Matter of Matter of Antonio Dwayne G. v Ericka Monte E.
Published by New York State Law Reporting Bureau pursuant to Judiciary Law § 431.
This opinion is uncorrected and subject to revision before publication in the Official Reports.
Mazzarelli, J.P., Catterson, Moskowitz, Manzanet-Daniels, Roman, JJ.
Order, Family Court, New York County (Carol J. Goldstein, Referee), entered on or about August 30, 2010, which, to the extent appealed from as limited by the briefs, granted, without a hearing, respondent mother's motion to dismiss petitioner father's petition to modify an order of custody, unanimously affirmed, with costs. Appeal from order, same court and Referee, entered on or about December 7, 2010, which, to the extent appealed from as limited by the briefs, denied petitioner's application to reargue, unanimously dismissed, without costs, as taken from a non-appealable paper.

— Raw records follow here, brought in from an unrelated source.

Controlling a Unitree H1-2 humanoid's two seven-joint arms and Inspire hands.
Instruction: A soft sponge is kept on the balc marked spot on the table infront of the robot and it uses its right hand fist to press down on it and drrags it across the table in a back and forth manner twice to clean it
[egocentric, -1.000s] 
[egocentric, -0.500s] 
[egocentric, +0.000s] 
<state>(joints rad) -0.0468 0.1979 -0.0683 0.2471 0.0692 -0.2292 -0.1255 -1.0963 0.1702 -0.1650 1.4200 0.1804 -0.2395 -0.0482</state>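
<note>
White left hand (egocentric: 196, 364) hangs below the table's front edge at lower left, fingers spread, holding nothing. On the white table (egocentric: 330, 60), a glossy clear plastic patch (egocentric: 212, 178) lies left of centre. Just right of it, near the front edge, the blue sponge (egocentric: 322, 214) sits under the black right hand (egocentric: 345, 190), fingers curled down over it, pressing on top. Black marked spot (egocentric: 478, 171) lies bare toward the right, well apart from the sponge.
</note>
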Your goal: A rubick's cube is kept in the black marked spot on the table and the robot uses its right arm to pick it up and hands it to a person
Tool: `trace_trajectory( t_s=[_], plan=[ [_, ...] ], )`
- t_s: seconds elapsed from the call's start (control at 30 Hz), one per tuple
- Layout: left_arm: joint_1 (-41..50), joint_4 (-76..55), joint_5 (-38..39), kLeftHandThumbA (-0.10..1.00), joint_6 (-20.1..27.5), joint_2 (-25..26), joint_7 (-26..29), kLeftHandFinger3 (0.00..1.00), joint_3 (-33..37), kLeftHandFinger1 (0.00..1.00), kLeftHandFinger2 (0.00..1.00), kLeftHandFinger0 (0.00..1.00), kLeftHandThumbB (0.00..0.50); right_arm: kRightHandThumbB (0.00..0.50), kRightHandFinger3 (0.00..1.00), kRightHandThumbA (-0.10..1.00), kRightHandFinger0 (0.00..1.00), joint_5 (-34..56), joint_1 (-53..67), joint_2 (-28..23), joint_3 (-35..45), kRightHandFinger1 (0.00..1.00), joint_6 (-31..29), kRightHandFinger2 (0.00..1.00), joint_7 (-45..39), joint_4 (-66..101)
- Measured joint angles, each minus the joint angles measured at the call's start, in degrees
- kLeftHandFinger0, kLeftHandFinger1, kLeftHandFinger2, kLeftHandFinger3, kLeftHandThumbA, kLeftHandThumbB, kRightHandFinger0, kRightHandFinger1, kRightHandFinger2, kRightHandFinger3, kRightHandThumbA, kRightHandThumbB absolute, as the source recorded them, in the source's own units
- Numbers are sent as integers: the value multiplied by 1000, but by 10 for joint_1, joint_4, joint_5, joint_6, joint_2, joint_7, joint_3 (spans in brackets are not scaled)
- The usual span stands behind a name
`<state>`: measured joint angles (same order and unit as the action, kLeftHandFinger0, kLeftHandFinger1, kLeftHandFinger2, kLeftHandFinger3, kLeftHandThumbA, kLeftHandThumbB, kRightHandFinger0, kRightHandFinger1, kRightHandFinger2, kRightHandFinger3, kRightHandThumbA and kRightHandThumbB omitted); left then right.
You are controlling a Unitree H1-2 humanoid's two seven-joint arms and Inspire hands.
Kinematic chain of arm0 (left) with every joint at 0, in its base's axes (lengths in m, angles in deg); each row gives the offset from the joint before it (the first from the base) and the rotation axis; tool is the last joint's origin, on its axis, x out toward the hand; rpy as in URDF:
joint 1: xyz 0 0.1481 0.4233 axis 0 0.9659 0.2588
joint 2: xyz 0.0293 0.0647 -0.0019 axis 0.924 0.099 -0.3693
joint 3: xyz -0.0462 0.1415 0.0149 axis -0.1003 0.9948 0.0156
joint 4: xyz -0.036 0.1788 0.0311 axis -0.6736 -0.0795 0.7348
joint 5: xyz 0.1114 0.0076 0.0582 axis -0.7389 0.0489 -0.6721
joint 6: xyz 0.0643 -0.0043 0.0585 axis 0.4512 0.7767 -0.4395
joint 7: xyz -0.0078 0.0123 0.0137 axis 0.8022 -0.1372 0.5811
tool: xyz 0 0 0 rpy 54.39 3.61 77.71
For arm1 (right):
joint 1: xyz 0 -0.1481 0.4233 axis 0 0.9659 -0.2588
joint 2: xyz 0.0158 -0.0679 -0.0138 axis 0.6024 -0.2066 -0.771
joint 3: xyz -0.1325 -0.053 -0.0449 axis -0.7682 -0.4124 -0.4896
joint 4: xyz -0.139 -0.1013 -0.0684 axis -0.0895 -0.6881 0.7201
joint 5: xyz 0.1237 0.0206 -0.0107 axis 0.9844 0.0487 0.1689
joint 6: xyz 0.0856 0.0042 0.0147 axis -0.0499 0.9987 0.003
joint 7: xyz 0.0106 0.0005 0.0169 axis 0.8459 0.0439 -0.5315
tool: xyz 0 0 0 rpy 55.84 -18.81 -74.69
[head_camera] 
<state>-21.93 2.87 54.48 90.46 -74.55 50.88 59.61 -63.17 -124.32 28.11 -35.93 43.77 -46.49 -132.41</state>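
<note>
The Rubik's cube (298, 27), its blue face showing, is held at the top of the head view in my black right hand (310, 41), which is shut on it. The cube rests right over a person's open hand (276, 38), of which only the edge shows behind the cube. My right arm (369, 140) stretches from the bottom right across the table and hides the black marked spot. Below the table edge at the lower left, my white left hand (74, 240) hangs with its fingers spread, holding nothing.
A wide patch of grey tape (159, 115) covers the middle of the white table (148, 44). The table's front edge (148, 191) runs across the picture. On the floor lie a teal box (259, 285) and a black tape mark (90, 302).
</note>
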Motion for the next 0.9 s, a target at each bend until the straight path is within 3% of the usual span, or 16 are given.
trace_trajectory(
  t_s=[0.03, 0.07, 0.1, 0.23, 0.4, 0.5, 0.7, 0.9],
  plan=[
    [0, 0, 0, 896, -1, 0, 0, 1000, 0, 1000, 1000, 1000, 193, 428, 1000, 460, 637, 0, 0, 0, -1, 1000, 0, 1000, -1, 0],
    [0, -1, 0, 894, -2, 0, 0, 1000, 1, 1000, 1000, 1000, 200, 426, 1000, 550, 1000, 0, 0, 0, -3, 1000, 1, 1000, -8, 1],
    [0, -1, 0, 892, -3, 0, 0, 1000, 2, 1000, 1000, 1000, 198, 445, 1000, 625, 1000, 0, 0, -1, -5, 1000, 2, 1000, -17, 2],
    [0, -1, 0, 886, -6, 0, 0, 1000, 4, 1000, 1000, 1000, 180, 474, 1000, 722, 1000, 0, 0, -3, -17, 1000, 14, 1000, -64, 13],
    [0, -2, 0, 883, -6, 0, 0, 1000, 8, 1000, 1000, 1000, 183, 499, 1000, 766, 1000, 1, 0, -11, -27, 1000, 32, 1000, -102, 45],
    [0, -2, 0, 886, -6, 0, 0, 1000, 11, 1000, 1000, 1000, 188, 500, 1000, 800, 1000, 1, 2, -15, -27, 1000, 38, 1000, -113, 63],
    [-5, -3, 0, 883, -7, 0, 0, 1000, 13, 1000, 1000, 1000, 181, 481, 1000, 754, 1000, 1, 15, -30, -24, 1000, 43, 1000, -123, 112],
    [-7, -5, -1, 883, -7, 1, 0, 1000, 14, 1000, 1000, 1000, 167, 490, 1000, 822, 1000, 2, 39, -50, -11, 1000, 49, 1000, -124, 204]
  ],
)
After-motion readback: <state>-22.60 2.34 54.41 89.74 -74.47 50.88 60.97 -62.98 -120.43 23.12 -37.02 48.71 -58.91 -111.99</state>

Family Court providently exercised its discretion in declining to hold a hearing before it dismissed the petition to modify the existing custody arrangement. A court is not required to conduct a hearing whenever a party moves for a change in custody especially where, as here, the claims are "speculative and frivolous" (David W. v Julia W., 158 AD2d 1, 6 ). Indeed, the record shows that respondent did not medically neglect the child.
To the extent petitioner sought to reargue the motion dismissing his petition, the denial of his application is not appealable (see McCoy v Metropolitan Transp. Auth., 75 AD3d 428, 430 ).
THIS CONSTITUTES THE DECISION AND ORDER OF THE SUPREME COURT, APPELLATE DIVISION, FIRST DEPARTMENT.